Nicolas-Joseph Marey jeune
- Département
- Côte-d'Or
- Naissance
- 22 novembre 1760, à Nuits, aujourd'hui Nuits-Saint-Georges (Côte-d'Or)
- Mort
- 9 décembre 1818, à Pommard (Côte-d'Or)
- Ordre en 1789
- Tiers état — Négociant à Nuits en 1789, sans charge anoblissante ni état ecclésiastique.

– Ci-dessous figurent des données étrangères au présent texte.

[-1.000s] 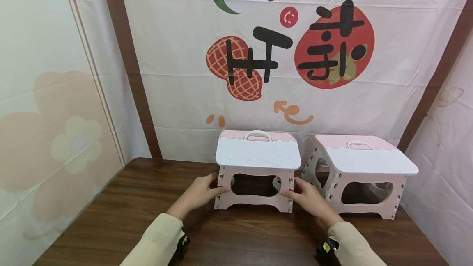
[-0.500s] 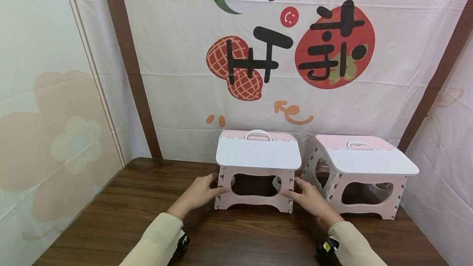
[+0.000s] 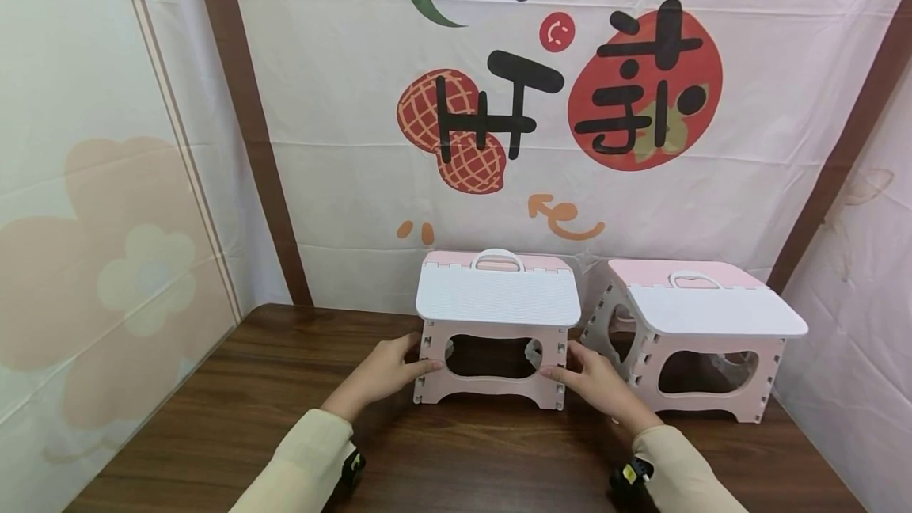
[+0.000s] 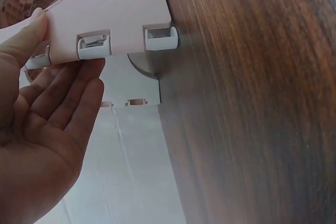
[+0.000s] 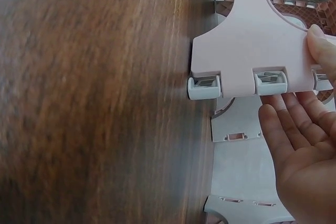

Né en 1760 à Nuits, en Bourgogne, Nicolas-Joseph Marey y était négociant lorsque la Révolution commença. Élu en septembre 1791 député suppléant de la Côte-d'Or à l'Assemblée législative sans être appelé à siéger, il fut envoyé par ce département à la Convention un an plus tard, septième sur dix, et prit place parmi les modérés. Au procès du roi il le déclara coupable, demanda l'appel au peuple, puis, refusant d'endosser la qualité de juge, vota comme mesure de sûreté générale la détention pendant toute la guerre et l'expulsion un an après que les coalisés auraient posé les armes, et accorda le sursis. Porté ensuite sur la liste des émigrés, il obtint sa radiation, épousa une fille de Gaspard Monge et mourut à Pommard en 1818.
Ses quatre votes
Louis Capet est-il coupable de conspiration contre la liberté publique et d'attentats contre la sûreté générale de l'État ?
oui
Le jugement de la Convention nationale contre Louis Capet sera-t-il soumis à la ratification du peuple ?
oui
Quelle peine sera infligée à Louis ?
détention pendant tout le temps de la guerre et expulsion un an après que les despotes aient déposé les armes et reconnu la République
Y aura-t-il un sursis à l'exécution du jugement de Louis Capet ?
oui
Ce qui reste incertain
- Formes du nom : l'article source et les registres de la Convention le portent Maret jeune ; la liste des Archives parlementaires écrit Marey jeune, Robert & Cougny précise qu'il s'appelait Marey, et Sycomore intitule sa fiche Marey-Monge, nom qu'il ne prit qu'après son mariage avec une fille de Gaspard Monge.